== RECORDS FOR THIS EXERCISE ==

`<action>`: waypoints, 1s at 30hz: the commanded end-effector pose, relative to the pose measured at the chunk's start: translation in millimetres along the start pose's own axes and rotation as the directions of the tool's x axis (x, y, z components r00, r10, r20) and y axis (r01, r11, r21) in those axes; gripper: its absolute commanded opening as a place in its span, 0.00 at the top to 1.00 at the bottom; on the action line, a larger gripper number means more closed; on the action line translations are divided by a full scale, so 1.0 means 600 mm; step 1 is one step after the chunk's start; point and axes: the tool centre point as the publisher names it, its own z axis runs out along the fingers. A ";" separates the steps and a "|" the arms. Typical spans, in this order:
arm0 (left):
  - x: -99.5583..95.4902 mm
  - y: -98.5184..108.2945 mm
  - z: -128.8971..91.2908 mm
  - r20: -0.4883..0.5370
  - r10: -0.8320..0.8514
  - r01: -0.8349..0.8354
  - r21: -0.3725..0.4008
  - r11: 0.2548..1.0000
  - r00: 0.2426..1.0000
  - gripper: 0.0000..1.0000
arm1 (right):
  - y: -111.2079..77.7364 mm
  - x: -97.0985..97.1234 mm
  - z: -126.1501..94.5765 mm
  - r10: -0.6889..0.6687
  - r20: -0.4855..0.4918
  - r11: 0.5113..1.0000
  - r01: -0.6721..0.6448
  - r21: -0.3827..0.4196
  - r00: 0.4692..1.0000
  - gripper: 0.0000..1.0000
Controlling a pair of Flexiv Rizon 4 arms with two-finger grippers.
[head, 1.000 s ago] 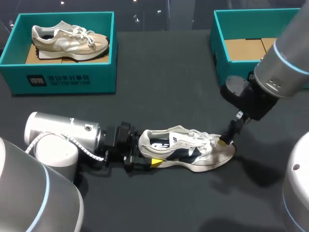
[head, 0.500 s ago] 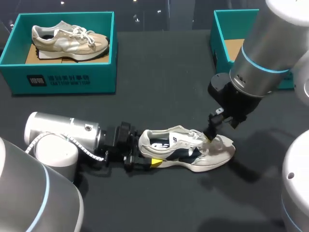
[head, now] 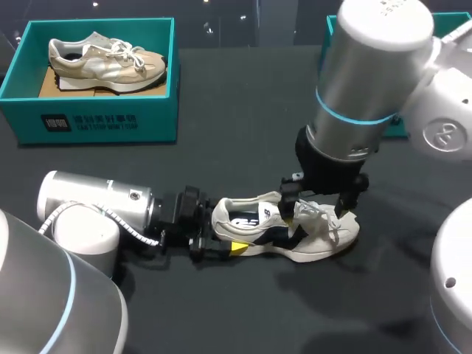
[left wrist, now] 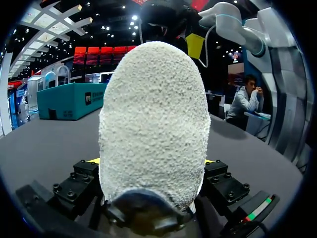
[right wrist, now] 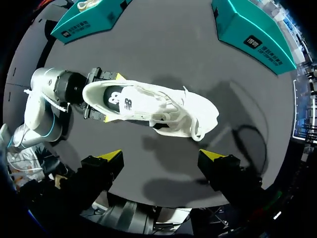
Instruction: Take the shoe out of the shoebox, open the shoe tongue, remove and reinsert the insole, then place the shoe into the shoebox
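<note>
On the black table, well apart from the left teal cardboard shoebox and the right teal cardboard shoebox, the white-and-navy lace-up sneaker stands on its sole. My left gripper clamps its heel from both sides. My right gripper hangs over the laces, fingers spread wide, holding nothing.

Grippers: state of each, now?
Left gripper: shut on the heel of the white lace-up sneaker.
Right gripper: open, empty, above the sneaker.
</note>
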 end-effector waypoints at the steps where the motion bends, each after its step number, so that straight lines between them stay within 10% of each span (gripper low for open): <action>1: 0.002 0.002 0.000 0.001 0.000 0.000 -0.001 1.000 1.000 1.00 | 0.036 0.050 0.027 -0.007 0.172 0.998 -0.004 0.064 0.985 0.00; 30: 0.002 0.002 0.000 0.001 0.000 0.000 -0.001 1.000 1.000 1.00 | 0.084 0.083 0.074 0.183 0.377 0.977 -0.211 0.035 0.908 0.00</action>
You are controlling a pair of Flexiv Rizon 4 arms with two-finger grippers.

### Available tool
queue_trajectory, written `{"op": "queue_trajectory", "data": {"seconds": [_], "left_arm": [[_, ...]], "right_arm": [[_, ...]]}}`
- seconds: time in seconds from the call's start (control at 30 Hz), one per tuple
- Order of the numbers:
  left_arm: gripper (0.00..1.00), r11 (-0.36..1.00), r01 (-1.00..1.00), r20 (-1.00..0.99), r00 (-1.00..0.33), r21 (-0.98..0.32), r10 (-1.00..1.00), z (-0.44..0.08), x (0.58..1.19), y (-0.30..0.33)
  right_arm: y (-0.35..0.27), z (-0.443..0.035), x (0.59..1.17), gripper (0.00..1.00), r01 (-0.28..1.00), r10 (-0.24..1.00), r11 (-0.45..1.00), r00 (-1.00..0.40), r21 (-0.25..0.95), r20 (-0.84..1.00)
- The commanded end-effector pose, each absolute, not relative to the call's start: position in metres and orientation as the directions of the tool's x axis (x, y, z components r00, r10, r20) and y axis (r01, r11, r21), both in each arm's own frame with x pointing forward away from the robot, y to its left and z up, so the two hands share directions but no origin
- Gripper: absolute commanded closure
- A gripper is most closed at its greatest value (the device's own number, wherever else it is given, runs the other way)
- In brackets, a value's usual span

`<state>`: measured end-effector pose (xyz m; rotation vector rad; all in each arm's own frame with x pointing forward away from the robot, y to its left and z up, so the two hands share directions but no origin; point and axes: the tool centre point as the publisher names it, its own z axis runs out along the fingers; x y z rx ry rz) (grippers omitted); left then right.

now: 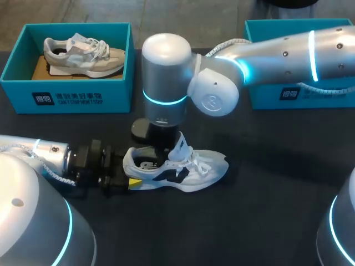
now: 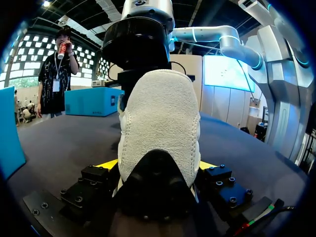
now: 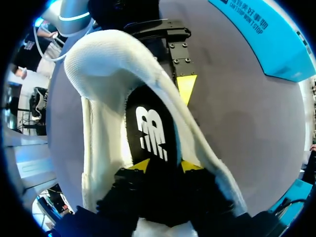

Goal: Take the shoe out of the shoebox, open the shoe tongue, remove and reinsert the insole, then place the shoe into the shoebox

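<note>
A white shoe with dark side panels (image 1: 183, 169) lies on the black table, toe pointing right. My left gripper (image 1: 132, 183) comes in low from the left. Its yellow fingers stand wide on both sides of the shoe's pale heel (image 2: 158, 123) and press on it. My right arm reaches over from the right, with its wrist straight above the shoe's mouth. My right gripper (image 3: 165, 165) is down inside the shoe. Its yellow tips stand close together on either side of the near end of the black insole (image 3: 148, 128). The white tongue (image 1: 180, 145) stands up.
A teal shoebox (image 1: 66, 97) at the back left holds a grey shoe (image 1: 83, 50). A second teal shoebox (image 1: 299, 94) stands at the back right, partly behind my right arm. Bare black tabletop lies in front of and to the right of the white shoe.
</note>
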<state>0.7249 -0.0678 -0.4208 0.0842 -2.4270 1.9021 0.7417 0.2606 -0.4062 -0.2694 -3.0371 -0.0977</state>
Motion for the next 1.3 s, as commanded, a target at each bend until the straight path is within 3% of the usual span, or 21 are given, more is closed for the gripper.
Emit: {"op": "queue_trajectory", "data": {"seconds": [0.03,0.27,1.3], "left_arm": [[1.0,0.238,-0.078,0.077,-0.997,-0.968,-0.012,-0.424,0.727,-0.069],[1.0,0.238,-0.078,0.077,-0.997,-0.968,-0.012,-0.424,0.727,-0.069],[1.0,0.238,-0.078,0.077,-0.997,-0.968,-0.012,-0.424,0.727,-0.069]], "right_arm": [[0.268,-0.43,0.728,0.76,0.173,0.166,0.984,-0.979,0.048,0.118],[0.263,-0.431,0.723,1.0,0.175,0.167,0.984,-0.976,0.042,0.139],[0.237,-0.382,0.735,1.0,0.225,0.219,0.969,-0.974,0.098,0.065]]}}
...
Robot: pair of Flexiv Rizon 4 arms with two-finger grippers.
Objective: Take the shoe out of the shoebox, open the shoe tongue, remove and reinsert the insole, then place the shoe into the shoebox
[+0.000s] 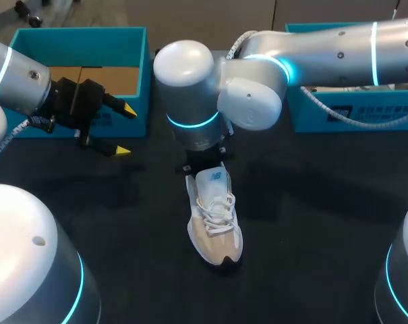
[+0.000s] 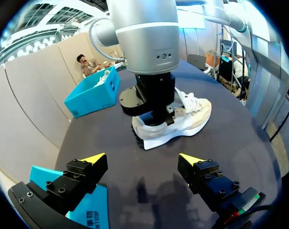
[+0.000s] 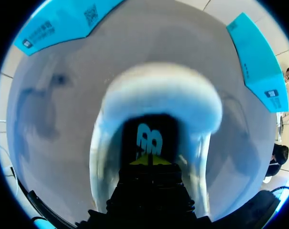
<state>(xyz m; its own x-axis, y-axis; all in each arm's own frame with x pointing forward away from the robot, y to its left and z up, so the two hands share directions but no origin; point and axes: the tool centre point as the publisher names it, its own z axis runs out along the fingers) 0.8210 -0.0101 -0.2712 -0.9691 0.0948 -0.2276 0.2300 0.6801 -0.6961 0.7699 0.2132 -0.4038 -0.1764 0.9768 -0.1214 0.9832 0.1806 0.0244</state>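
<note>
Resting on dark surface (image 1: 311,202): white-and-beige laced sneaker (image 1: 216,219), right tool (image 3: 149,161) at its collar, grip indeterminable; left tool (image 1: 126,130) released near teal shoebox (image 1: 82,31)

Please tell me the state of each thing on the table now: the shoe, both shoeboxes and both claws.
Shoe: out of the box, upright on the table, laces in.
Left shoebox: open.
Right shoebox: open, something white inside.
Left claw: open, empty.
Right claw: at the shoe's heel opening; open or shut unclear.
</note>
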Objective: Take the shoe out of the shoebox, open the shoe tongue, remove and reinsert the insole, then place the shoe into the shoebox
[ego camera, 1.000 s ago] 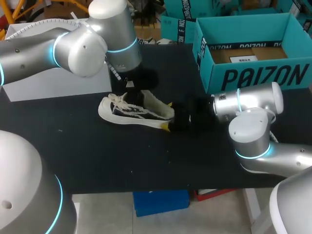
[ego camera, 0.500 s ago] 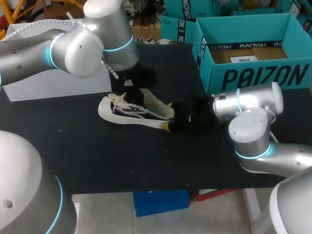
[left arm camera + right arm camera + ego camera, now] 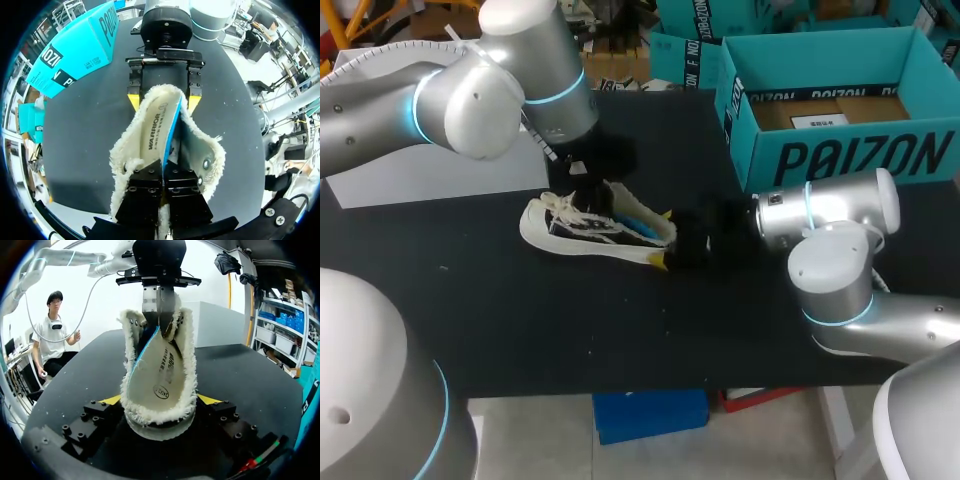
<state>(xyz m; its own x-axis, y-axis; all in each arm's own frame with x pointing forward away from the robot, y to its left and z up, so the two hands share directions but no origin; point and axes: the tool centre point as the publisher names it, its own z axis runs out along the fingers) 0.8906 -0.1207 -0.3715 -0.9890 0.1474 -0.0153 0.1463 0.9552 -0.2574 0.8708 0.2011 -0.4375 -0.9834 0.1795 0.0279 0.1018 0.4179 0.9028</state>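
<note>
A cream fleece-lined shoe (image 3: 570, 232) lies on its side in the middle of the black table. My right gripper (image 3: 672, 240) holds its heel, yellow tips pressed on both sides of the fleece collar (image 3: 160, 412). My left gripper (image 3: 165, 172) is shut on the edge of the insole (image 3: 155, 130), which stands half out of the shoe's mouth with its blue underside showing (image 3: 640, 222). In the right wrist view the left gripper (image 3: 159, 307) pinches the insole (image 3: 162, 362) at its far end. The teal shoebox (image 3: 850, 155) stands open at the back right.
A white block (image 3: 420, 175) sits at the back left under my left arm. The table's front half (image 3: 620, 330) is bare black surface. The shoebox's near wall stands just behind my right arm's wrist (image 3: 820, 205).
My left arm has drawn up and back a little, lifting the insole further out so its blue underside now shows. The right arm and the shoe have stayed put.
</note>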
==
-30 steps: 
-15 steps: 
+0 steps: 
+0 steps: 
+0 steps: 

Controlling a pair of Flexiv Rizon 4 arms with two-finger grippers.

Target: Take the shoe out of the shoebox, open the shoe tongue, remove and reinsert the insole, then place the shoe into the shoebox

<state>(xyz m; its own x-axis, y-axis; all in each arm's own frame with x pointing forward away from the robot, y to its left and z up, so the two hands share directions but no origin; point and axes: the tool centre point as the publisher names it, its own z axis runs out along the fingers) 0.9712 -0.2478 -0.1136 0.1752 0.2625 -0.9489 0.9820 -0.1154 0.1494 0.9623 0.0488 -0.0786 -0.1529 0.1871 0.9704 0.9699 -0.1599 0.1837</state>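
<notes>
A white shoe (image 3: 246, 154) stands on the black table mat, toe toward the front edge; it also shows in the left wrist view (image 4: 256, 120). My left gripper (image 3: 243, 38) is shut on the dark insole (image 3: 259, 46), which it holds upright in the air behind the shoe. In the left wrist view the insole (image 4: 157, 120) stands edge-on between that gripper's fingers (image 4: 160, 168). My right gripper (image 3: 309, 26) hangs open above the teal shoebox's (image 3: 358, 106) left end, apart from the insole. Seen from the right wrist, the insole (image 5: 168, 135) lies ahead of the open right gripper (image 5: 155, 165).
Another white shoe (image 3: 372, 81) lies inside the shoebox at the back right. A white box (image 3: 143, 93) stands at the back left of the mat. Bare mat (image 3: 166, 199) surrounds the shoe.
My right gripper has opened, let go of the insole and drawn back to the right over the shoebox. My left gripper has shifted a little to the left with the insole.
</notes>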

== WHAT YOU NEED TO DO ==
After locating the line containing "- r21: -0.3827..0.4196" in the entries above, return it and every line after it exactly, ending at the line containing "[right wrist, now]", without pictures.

== SOLUTION TO THIS TASK ==
  - r21: -0.3827..0.4196
  - r00: 0.4692..1.0000
  - gripper: 0.0000..1.0000
Controlling a pair of Flexiv Rizon 4 arms with two-finger grippers.
[head, 1.000 s ago] 
[head, 0.500 s ago] 
[head, now] 
[left wrist, now] 
[right wrist, now] 

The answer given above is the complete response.